Delay pressure caused by long execution time.
Manual intervention to handle unexpected issues to keep the task proceeding.

The core value of Azure Machine Learning parallel job is to split a single serial task into mini-batches and dispatch those mini-batches to multiple computes to execute in parallel. By using parallel jobs, we can:

Significantly reduce end-to-end execution time.
Use Azure Machine Learning parallel job's automatic error handling settings.

You should consider using Azure Machine Learning Parallel job if:

You plan to train many models on top of your partitioned data.
You want to accelerate your large scale batch inferencing task.

Prepare for parallel job

Unlike other types of jobs, a parallel job requires preparation. Follow the next sections to prepare for creating your parallel job.

Declare the inputs to be distributed and data division setting

Parallel job requires only one major input data to be split and processed with parallel. The major input data can be either tabular data or a set of files. Different input types can have a different data division method.

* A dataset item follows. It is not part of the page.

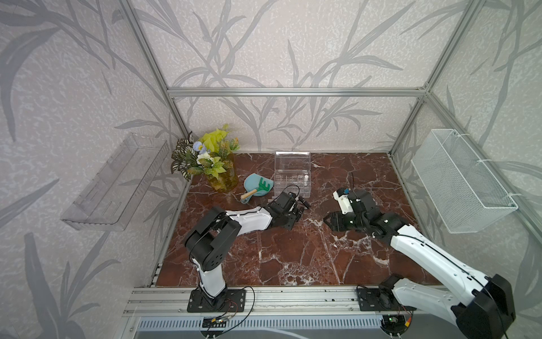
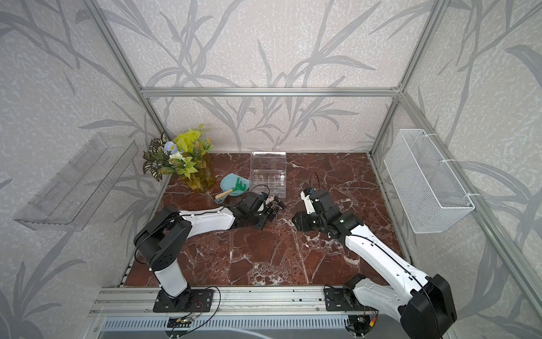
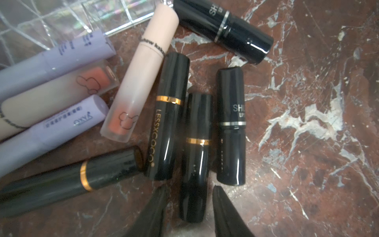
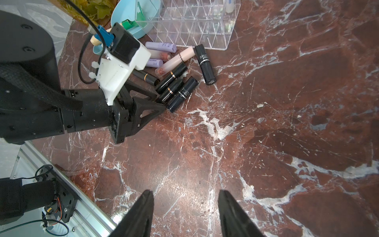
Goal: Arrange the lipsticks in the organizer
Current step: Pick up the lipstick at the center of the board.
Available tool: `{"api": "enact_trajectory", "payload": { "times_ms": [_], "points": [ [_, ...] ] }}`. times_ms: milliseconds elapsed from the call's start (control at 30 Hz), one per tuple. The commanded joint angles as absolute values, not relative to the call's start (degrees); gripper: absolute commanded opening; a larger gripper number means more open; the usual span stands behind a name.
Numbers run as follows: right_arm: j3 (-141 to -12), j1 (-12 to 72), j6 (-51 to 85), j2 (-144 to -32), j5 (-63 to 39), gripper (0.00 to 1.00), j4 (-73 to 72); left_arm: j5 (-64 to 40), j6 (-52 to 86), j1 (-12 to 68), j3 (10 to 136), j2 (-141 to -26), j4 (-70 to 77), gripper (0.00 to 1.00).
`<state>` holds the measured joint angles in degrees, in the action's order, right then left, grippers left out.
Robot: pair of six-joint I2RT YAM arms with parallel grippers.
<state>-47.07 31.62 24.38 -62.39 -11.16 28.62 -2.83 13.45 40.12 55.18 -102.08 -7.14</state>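
Observation:
Several lipsticks lie loose on the marble in front of the clear organizer (image 1: 293, 190) (image 4: 190, 24): black ones, lilac ones (image 3: 61, 51) and pale pink ones (image 3: 143, 78). My left gripper (image 3: 190, 187) (image 1: 296, 216) is low over them, open, its fingers either side of a black gold-banded lipstick (image 3: 196, 143) with small gaps. Another black lipstick (image 4: 205, 63) lies apart from the pile. A white lipstick (image 1: 306, 178) stands in an organizer compartment, lid up. My right gripper (image 4: 185, 192) (image 1: 327, 220) hovers open over bare marble to the right, holding nothing.
A blue dish with a green rake (image 1: 259, 185) sits left of the organizer, and a vase of plants (image 1: 211, 164) stands in the back left corner. A clear tray (image 1: 117, 182) hangs on the left wall, a white wire basket (image 1: 460, 179) on the right wall.

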Motion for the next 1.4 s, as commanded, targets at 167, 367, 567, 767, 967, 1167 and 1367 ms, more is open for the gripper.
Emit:
{"api": "enact_trajectory", "payload": {
  "times_ms": [167,367,567,767,967,1167,1367],
  "points": [
    [-47.1,31.6,24.0,-61.4,-11.4,0.54,29.7,-4.2,12.8,40.1,56.1,-102.3,-6.0,0.36],
    [-46.9,31.6,23.8,-61.2,-11.7,0.54,30.2,-4.1,12.7,40.0,56.5,-103.1,-6.0,0.38],
    [-46.8,31.6,23.7,-61.0,-11.6,0.54,30.4,-3.9,12.7,40.1,56.8,-103.7,-6.2,0.37],
    [-46.8,31.6,23.6,-61.0,-11.8,0.54,30.4,-3.7,12.3,40.1,57.2,-103.9,-6.7,0.28],
    [-47.2,31.6,23.3,-61.1,-11.9,0.54,30.7,-3.3,11.8,40.1,57.6,-101.6,-8.6,0.23],
    [-48.1,31.6,23.5,-61.8,-12.8,0.54,30.3,-4.1,11.5,40.0,58.0,-97.1,-10.4,0.22],
    [-53.7,29.3,22.0,-64.3,-15.9,0.67,32.0,-7.2,11.7,40.1,57.9,-90.4,-11.9,0.22]
  ]
}}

The following table illustrates the relation between input data and data division method:

Data format	Azure Machine Learning input type	Azure Machine Learning input mode	Data division method
File list	`mltable` or `uri_folder`	ro_mount or download	By size (number of files) By partitions
Tabular data	`mltable`	direct	By size (estimated physical size) By partitions

You can declare your major input data with input_data attribute in parallel job YAML or Python SDK. And you can bind it with one of your defined inputs of your parallel job by using ${{inputs.<input name>}}. Then you need to define the data division method for your major input by filling different attribute:

Data division method	Attribute name	Attribute type	Job example
By size	mini_batch_size	string	Iris batch prediction
By partitions	partition_keys	list of string	Orange juice sales prediction

Azure CLI
Python

APPLIES TO: Azure CLI ml extension v2 (current)

batch_prediction:
  type: parallel
  compute: azureml:cpu-cluster
  inputs:
    input_data: 
      type: mltable
      path: ./neural-iris-mltable
      mode: direct
    score_model: 
      type: uri_folder
      path: ./iris-model
      mode: download
  outputs:
    job_output_file:
      type: uri_file
      mode: rw_mount

  input_data: ${{inputs.input_data}}
  mini_batch_size: "10kb"
  resources:
      instance_count: 2
  max_concurrency_per_instance: 2

  logging_level: "DEBUG"
  mini_batch_error_threshold: 5
  retry_settings:
    max_retries: 2
    timeout: 60

APPLIES TO: Python SDK azure-ai-ml v2 (current)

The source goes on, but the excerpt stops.